- **PROBLEM TO SOLVE**
Using the listing below, report how many lines contain the word "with" and give no other words.

+++ COLLECTED MATERIAL

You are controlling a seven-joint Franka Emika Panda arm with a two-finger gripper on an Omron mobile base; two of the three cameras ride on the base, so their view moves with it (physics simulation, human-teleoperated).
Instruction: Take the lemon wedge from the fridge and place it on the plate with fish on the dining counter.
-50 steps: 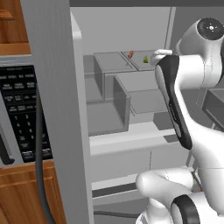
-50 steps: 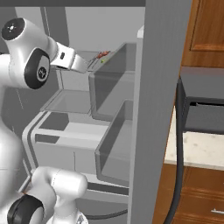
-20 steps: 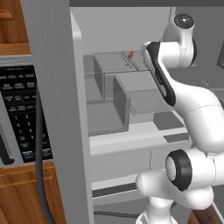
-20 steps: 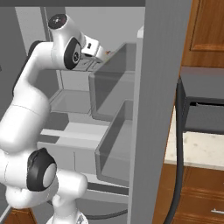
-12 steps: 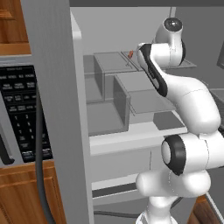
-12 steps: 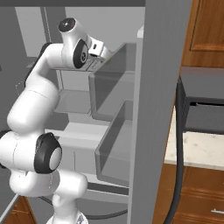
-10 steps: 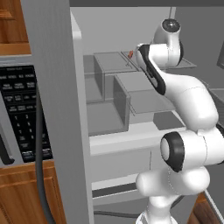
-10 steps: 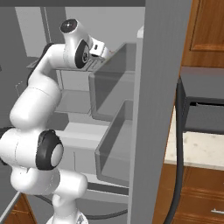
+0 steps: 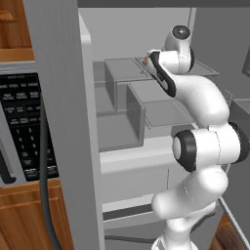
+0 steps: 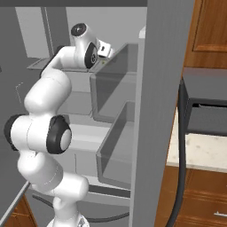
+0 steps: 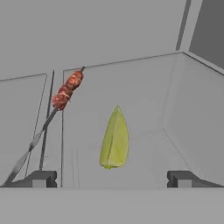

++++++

- **RESULT FOR THIS TASK**
2